= Task directions =
Write the data out again exactly, dropping any images it holds.
-- Opening Marker --
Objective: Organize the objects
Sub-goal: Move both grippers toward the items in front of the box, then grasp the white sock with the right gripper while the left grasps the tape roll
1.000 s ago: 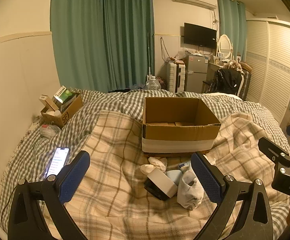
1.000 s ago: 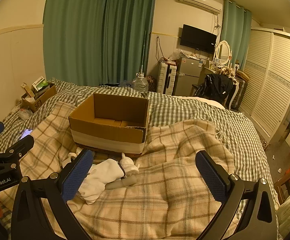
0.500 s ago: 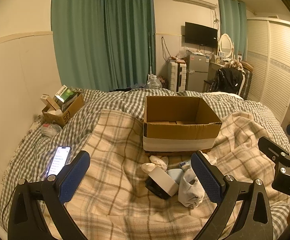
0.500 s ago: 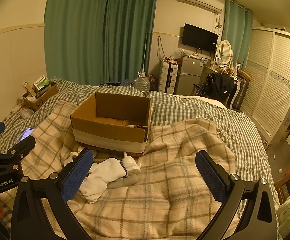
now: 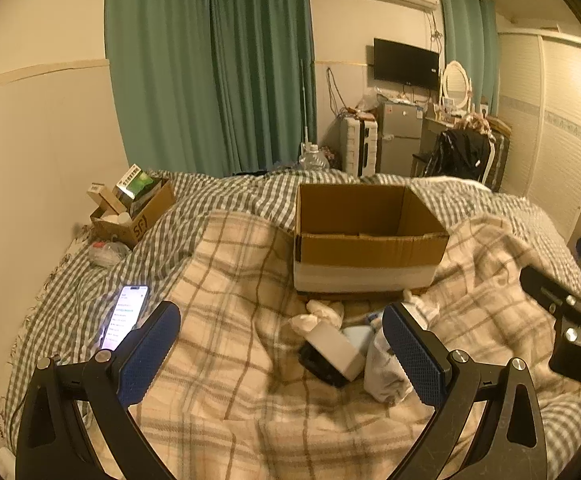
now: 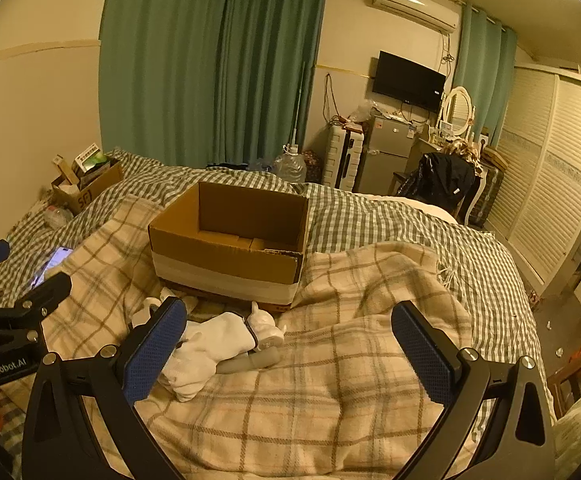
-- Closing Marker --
= Your solution =
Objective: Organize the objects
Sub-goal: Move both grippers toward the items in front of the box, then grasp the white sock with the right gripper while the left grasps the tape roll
1.000 s ago: 
1.000 s ago: 
0.500 s ago: 
0.500 s ago: 
now: 
now: 

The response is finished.